Ternyata ini tradisi di PMDG setiap menjelang akhir semester, terutama semester akhir tahun ajaran. Dan saat Khutbatul Arsy, bersama rekan sekelas dan wali kelas
Beruntung wali santri zaman sekarang bisa mendapatkan kiriman foto-foto itu. Entah dari sesama wali santri yang kebetulan sedang berkunjung ke pondok dan turut mengabadikan perfotoan. Atau dari kiriman ustadz yang baik hati. Atau copas sembunyi-sembunyi dari akun media sosial.
Setiap jepretan kamera yang pasti mampu merekam kenangan, meskipun sebagian. Tak menjadi masalah ketika segera usai pemotretan tersebut para santri tak bisa langsung melihat hasilnya. Sebab tak diperkenankan membawa handphone. Toh sebagian besar orang tuanya pasti menyimpan kenangan demi kenangan itu. Menjadi saksi perjuangan.Hampir setiap sudut ikon pondok menjadi latar belakang. Dan tentu berbagai pose bersama rekan seperjuangan.
Tak ketinggalan berpose bersama ustadz yang dihormati penuh kesantunan.
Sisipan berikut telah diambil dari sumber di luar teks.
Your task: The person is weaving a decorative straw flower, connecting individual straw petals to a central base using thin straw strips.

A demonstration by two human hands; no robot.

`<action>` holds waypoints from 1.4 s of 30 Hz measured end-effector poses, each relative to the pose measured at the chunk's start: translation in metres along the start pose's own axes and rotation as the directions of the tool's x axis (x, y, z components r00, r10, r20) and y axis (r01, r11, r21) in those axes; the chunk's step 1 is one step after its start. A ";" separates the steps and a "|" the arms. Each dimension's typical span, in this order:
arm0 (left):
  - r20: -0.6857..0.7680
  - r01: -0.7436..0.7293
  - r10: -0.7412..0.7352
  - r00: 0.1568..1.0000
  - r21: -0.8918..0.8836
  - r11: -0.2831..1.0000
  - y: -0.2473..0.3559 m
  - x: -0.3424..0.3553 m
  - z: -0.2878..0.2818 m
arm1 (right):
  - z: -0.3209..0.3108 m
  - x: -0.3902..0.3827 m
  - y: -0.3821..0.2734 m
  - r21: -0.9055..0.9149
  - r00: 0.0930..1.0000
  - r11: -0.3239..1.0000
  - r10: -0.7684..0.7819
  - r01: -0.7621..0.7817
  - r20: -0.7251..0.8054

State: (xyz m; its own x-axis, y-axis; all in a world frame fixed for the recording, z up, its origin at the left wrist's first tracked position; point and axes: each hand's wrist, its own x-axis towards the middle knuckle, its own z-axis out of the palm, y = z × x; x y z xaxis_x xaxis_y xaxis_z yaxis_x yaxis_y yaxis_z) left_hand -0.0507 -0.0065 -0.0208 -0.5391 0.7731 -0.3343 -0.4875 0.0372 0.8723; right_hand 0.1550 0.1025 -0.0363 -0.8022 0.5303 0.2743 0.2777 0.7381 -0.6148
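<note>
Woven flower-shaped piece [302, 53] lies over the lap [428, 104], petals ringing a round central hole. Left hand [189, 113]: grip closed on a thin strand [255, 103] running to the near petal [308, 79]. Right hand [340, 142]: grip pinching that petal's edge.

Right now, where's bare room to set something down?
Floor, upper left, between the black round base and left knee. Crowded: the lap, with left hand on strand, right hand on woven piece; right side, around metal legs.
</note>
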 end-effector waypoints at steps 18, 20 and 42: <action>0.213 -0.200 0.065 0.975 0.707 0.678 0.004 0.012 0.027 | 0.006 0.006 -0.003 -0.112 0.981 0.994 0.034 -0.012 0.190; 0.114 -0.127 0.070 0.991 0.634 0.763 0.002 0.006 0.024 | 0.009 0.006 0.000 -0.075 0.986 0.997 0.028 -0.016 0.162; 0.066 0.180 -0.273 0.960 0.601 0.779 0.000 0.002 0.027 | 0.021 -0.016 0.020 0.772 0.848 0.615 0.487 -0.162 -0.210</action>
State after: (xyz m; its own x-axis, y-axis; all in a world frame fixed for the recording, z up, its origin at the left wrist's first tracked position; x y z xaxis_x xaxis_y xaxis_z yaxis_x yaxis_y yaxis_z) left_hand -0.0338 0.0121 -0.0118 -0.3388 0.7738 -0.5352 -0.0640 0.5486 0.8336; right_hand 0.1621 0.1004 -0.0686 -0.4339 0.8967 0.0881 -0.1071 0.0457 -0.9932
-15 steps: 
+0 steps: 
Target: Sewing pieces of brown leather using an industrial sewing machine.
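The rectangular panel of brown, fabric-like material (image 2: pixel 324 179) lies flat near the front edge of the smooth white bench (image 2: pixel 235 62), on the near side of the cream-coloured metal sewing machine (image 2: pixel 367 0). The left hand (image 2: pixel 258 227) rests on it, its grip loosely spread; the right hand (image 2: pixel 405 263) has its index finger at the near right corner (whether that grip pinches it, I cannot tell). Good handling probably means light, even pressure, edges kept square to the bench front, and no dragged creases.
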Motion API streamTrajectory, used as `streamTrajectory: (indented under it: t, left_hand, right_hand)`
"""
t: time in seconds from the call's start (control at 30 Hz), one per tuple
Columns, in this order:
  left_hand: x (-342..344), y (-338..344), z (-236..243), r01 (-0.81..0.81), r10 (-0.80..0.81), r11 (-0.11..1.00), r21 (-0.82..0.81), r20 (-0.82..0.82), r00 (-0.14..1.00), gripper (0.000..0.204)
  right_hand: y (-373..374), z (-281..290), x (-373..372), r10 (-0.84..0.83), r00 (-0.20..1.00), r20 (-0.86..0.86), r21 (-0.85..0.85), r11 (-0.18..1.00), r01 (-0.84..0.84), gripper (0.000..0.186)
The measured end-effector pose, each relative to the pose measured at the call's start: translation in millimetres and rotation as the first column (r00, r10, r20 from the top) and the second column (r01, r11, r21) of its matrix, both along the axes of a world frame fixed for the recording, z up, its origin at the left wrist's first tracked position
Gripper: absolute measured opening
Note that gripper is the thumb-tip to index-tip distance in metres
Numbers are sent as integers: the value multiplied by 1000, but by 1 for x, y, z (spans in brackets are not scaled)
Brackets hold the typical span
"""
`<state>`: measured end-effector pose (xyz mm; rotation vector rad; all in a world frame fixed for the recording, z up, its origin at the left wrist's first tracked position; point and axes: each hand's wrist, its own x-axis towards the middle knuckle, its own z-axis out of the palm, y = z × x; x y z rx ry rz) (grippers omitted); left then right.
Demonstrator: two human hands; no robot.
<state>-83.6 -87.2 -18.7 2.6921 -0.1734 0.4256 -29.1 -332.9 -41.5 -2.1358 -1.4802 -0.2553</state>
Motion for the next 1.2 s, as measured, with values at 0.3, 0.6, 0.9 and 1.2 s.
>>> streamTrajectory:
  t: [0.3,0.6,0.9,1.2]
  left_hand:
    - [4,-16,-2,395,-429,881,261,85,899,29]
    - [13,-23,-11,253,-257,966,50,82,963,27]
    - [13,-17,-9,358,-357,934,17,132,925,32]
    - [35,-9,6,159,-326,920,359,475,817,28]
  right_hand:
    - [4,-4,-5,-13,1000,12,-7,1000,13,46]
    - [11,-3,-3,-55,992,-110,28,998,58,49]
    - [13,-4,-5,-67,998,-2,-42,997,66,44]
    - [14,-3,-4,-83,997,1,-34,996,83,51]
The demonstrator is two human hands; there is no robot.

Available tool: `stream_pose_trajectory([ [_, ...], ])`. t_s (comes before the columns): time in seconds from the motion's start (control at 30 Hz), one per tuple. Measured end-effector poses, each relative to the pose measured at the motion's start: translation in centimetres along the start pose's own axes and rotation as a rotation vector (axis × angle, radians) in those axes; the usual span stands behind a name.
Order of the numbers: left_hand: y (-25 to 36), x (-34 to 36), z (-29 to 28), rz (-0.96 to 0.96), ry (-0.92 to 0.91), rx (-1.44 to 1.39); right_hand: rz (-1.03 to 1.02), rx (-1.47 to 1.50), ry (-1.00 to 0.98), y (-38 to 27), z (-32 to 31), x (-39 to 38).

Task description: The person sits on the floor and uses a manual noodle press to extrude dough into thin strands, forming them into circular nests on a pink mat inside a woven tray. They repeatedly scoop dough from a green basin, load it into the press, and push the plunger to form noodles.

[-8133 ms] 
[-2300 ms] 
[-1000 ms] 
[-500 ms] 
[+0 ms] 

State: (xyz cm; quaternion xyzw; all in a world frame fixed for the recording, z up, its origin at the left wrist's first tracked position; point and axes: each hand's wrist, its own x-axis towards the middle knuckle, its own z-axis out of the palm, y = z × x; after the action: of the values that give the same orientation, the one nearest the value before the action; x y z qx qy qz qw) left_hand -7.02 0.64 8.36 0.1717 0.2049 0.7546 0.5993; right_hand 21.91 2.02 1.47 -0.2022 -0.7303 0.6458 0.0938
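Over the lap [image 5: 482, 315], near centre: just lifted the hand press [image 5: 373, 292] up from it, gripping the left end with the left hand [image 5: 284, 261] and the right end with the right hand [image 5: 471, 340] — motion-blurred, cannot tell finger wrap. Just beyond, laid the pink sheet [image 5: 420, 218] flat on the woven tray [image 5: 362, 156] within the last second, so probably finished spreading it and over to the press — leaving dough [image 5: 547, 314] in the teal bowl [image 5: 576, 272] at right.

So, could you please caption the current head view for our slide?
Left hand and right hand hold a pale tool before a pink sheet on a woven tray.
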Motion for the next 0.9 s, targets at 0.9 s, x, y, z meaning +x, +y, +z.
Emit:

Yang telah susah payah mendidik dan memberikan bimbingan.
Mereka yang tak pernah mengalami menganggap para pejuang ini insan-insan gagah.
Yang belum pernah mencecap dan merasai kisahnya sendiri entah sebagai santri atau wali bisa hepi-hepi selfie di depan masjid raya.
Sebagian besar menganggap lolos seleksi adalah garis finish padahal hanya permulaan dari perjuangan besar di depan mata.
Diam-diam setiap mengumpulkan kenangan, setiap itu pula orang tua mereka merapal doa sekuat tenaga agar mampu bertahan hingga akhir perjuangan.
Kini saya paham jika alumninya berkata it's not just a school, it's home, it's dream, it's a story, it's history.